-- WHAT TO DO --
Print each line exactly, beginning with the one where "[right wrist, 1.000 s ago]" appears and ending at the last line below.

-- EXCERPTED DATA --
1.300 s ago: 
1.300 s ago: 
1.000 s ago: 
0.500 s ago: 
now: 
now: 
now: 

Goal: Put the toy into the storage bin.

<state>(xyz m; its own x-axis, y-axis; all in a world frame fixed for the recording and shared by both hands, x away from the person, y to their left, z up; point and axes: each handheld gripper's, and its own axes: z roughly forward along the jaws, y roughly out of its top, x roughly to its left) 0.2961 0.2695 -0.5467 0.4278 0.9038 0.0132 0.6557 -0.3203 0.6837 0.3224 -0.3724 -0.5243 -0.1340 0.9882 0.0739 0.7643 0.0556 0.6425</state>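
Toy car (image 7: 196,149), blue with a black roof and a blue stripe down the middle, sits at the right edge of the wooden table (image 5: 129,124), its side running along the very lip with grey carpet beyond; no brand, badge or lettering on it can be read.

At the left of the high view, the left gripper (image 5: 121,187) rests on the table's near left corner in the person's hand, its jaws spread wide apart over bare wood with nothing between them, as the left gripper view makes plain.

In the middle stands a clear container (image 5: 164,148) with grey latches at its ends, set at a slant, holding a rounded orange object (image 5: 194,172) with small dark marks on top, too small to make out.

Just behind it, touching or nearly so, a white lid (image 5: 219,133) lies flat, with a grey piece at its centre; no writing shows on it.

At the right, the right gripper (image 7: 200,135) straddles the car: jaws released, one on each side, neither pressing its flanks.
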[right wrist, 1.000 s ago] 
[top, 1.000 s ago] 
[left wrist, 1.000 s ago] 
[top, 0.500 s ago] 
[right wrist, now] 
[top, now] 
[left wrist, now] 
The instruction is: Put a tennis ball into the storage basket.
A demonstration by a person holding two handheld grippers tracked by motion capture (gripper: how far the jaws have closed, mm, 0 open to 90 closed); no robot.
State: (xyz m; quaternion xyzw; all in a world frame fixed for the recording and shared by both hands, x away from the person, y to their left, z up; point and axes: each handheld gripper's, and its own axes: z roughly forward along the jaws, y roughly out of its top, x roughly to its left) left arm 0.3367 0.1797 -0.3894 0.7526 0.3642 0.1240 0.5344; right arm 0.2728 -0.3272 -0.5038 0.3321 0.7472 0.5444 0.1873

-- EXERCISE RESULT --
[right wrist, 1.000 s ago] 
[top, 1.000 s ago] 
[left wrist, 1.000 s ago] 
[top, 0.500 s ago] 
[right wrist, now] 
[top, now] 
[left wrist, now] 
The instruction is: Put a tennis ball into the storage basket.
A demonstration by a person holding two handheld grippers tracked by motion capture (gripper: how far the jaws have closed, mm, 0 open to 90 closed); no robot.
State: (xyz m; quaternion xyzw; all in a world frame fixed for the recording and shared by both hands, x away from the person, y to their left, z up; point and axes: each handheld gripper's, and its own axes: z roughly forward along the jaws, y roughly out of its top, x roughly to its left) left arm 0.3367 0.1797 -0.3894 0.7526 0.3642 0.1240 0.5344; right arm 0.2728 -0.3272 -0.5038 0.3321 0.7472 0.5444 0.1873

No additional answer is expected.